Cette proposition de loi soulève diverses critiques au sein du monde paysan. Dix-huit organisations aussi diverses que la Confédération paysanne, les Chrétiens dans le monde rural, l'ATTAC, les Amis de la Terre et la Coordination nationale pour la défense des semences fermières ont lancé un appel pour s'y opposer.
Par ailleurs, une refonte de la législation européenne étant prévue pour 2014-2015, n'est-il pas inutile de faire adopter une législation qui sera caduque dans deux ans ? La France et son industrie semencière ayant survécu à vingt ans de vide juridique, nous pourrions attendre deux ans de plus.
Le texte comble certes ce vide juridique en délivrant une définition législative des variétés et en encadrant les certificats d'obtention végétale. Très attachés au principe de non-brevetabilité du vivant, nous reconnaissons aux COV certaines qualités.
Ce qui nous préoccupe dans ce texte, c'est le traitement qu'il réserve aux semences de ferme : sous couvert d'en reconnaître l'existence et d'en encadrer juridiquement l'utilisation, la proposition de loi en contraint fortement l'usage. Les semences de ferme, ou semences autoproduites, représentent un marché potentiel de 300 millions d'euros pour l'industrie semencière, car elles comptent pour 50 % des semences utilisées dans notre pays. Depuis 2001, le recours aux semences de blé autoproduites est encadré. Alors qu'un quintal de semence industrielle coûte 7 euros à l'agriculteur, la même quantité de semence autoproduite lui revient à 2 euros : on voit bien le manque à gagner pour l'obtenteur.

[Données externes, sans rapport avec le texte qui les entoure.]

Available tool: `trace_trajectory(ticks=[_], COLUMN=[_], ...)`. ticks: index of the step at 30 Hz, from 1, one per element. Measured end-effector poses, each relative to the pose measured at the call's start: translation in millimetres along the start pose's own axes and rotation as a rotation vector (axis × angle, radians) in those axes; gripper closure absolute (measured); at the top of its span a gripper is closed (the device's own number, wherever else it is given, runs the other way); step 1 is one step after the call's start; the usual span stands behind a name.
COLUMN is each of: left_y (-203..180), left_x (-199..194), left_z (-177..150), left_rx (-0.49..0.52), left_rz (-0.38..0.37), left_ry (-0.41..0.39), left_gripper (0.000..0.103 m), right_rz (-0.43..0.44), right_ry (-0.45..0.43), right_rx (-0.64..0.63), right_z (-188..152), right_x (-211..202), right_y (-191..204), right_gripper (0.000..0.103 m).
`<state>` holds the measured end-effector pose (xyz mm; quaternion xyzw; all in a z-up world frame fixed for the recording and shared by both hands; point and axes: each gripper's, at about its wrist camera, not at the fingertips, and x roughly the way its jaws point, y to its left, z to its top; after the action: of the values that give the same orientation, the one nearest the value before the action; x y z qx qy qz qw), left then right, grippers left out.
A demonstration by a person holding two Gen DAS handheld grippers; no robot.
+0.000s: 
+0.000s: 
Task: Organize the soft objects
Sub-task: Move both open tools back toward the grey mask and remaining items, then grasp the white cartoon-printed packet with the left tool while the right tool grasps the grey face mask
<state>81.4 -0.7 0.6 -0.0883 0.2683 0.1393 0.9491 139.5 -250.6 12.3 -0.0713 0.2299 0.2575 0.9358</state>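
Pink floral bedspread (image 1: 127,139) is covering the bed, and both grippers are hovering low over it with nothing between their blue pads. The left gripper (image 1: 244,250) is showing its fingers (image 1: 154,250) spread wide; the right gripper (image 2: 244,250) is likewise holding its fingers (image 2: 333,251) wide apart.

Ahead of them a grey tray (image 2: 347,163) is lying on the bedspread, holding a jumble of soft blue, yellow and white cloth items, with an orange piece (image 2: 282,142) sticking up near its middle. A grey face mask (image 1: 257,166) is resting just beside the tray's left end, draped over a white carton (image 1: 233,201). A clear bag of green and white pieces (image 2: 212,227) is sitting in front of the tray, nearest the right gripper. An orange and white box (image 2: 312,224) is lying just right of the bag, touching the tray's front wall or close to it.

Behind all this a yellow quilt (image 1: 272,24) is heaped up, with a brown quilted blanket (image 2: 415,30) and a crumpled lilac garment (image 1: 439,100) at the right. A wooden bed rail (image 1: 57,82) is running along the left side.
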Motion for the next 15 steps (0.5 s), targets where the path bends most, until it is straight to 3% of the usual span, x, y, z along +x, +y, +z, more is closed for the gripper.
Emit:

Ce texte limite la définition de ces semences de ferme à 21 produits, – dont le soja ne fait pas partie –, vous imposez le paiement de royalties pour chacun d'entre eux et vous interdisez leur vente, échange, ou don. Cette disposition n'est pas acceptable. Elle est surtout dangereuse pour la pérennité de notre activité agricole.
Elle représente un coût supplémentaire pour les agriculteurs : aujourd'hui, comme l'a rappelé M. Dionis du Séjour, 30 % des semences d'orge, 60 % des semences de pois et 80 % des semences de féveroles sont autoproduites. Après l'adoption de cette loi, les agriculteurs devront payer des royalties : comment vont-ils le supporter ?
Deuxièmement, cette reconnaissance ne concerne que 21 espèces : pour les autres, l'agriculteur autoproduisant sera considéré comme contrefaisant, et sa récolte sera détruite. La question se pose notamment pour le recours à la moutarde fourragère ou à la phalécie, imposées par l'UE sur les terrains nus pour lutter contre l'azote, qui ne font pas partie de la liste des 21 produits et que les agriculteurs seront contraints d'acheter aux industriels pour un coût qu'ils ne pourront soutenir.
Enfin, en interdisant les échanges, ventes et dons de semences fermières, vous mettez le couteau sous la gorge à de nombreux agriculteurs. Cette mesure est en total décalage avec la réalité du terrain : sans dons ou échanges de semences de ferme, peu d'agriculteurs auraient pu passer les épisodes climatiques récents, comme la sécheresse du printemps 2011.
Vous l'aurez compris, les députés du groupe GDR ne voteront pas ce texte. Un geste aurait pu être fait à propos des semences génériques et des délais de protection propre aux COV. Tel n'est pas le cas, ce qui justifie notre opposition à ce texte.